**Work required:**
Print the whole listing again exactly as it stands, leaving out any images.

####################

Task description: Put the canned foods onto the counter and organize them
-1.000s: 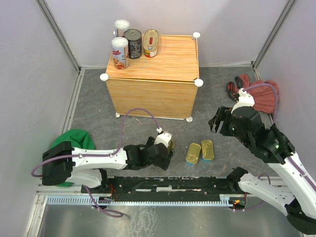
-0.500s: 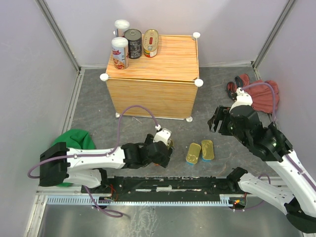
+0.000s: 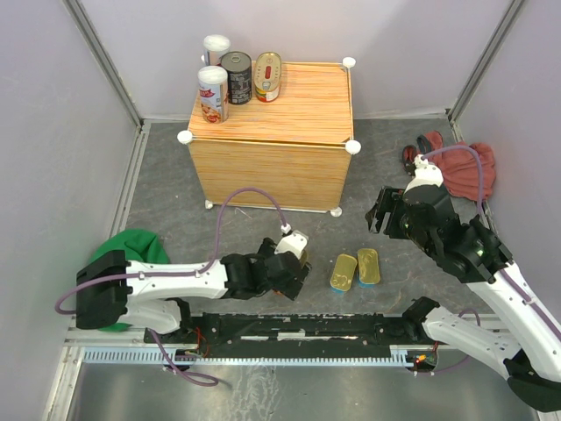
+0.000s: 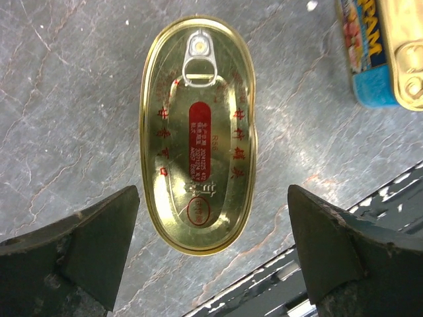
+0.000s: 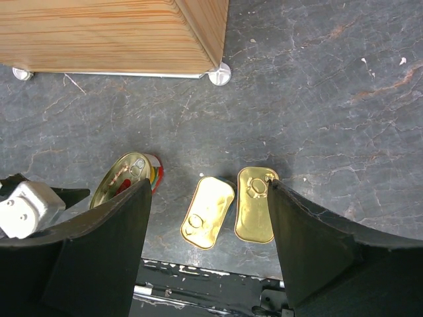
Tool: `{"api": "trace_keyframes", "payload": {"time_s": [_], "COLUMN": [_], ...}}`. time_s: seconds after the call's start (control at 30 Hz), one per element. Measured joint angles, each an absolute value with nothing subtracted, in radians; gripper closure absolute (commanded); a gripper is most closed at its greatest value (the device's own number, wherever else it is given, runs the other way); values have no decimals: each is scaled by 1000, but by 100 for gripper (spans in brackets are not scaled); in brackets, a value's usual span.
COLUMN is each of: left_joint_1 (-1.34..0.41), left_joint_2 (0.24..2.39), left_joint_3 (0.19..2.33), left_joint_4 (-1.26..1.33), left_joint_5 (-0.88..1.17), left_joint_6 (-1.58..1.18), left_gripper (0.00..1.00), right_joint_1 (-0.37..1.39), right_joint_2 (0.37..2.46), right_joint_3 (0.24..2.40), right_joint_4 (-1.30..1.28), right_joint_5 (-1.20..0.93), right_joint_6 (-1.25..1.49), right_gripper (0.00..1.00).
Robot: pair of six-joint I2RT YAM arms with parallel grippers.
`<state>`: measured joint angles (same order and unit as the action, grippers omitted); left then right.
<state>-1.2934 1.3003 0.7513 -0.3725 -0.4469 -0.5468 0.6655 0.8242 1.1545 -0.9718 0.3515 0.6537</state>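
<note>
The counter (image 3: 272,114) is a light-wood box at the back. On its left rear corner stand two tall white-lidded cans (image 3: 213,92), a dark round tin (image 3: 236,77) and an oval gold-red tin (image 3: 267,75) on edge. A second oval tin (image 4: 197,132) lies flat on the floor. My left gripper (image 4: 213,191) hovers open above it, a finger on either side and neither touching it. Two rectangular gold-blue tins (image 5: 207,211) (image 5: 256,203) lie side by side to its right. My right gripper (image 5: 209,185) hangs open high above them, holding nothing.
A green cloth (image 3: 131,250) lies at the near left by the left arm's base. A red cloth (image 3: 465,167) lies at the far right, behind the right arm. The black rail (image 3: 298,329) runs along the near edge, close to the floor tins.
My left gripper's jaws have spread wider over the oval tin on the floor. The right arm has drifted slightly up and to the left, still open.
</note>
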Motion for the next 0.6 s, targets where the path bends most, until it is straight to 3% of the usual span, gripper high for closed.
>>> {"api": "trace_keyframes", "payload": {"time_s": [0.6], "left_joint_1": [-1275], "left_joint_2": [1346], "left_joint_3": [672], "left_joint_4": [-316], "left_joint_5": [-439], "left_joint_6": [-490], "left_gripper": [1], "right_joint_1": [665], "right_joint_2": [816], "right_joint_3": [1147], "right_joint_4": [-958], "right_joint_5": [352], "right_joint_6": [657], "right_gripper": [21]}}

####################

**Reply to the exercise:**
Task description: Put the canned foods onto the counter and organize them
-1.000s: 
-0.500s: 
+0.000s: 
+0.000s: 
+0.000s: 
Tool: `{"api": "trace_keyframes", "payload": {"time_s": [_], "COLUMN": [_], ...}}`. time_s: seconds after the call's start (control at 30 Hz), one per element. Measured joint angles, each an absolute value with nothing subtracted, in radians; gripper closure absolute (commanded); a gripper is most closed at its greatest value (the device's own number, wherever else it is given, runs the other way); values have no decimals: each is scaled by 1000, but by 100 for gripper (spans in brackets are not scaled); in brackets, a value's usual span.
COLUMN is each of: left_joint_1 (-1.34..0.41), left_joint_2 (0.24..2.39), left_joint_3 (0.19..2.33), left_joint_4 (-1.26..1.33), left_joint_5 (-0.88..1.17), left_joint_6 (-1.58..1.18), left_gripper (0.00..1.00), right_joint_1 (-0.37..1.39), right_joint_2 (0.37..2.46), right_joint_3 (0.24..2.40), right_joint_4 (-1.30..1.28), right_joint_5 (-1.20..0.93), right_joint_6 (-1.25..1.49), right_gripper (0.00..1.00).
Robot: pair of six-joint I2RT YAM arms with parallel grippers.
`<state>`: measured joint angles (same order and unit as the action, grippers omitted); left then right.
<state>-1.2934 1.3003 0.7513 -0.3725 -0.4469 -0.5468 0.6655 0.8242 1.1545 -0.9718 0.3515 0.6537</state>
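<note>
The counter (image 3: 272,114) is a light-wood box at the back. On its left rear corner stand two tall white-lidded cans (image 3: 213,92), a dark round tin (image 3: 236,77) and an oval gold-red tin (image 3: 267,75) on edge. A second oval tin (image 4: 197,132) lies flat on the floor. My left gripper (image 4: 213,191) hovers open above it, a finger on either side and neither touching it. Two rectangular gold-blue tins (image 5: 207,211) (image 5: 256,203) lie side by side to its right. My right gripper (image 5: 209,185) hangs open high above them, holding nothing.
A green cloth (image 3: 131,250) lies at the near left by the left arm's base. A red cloth (image 3: 465,167) lies at the far right, behind the right arm. The black rail (image 3: 298,329) runs along the near edge, close to the floor tins.
My left gripper's jaws have spread wider over the oval tin on the floor. The right arm has drifted slightly up and to the left, still open.
</note>
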Motion for the next 0.6 s, targets where the path bends most, until it is straight to 3% of the usual span, gripper high for closed.
>>> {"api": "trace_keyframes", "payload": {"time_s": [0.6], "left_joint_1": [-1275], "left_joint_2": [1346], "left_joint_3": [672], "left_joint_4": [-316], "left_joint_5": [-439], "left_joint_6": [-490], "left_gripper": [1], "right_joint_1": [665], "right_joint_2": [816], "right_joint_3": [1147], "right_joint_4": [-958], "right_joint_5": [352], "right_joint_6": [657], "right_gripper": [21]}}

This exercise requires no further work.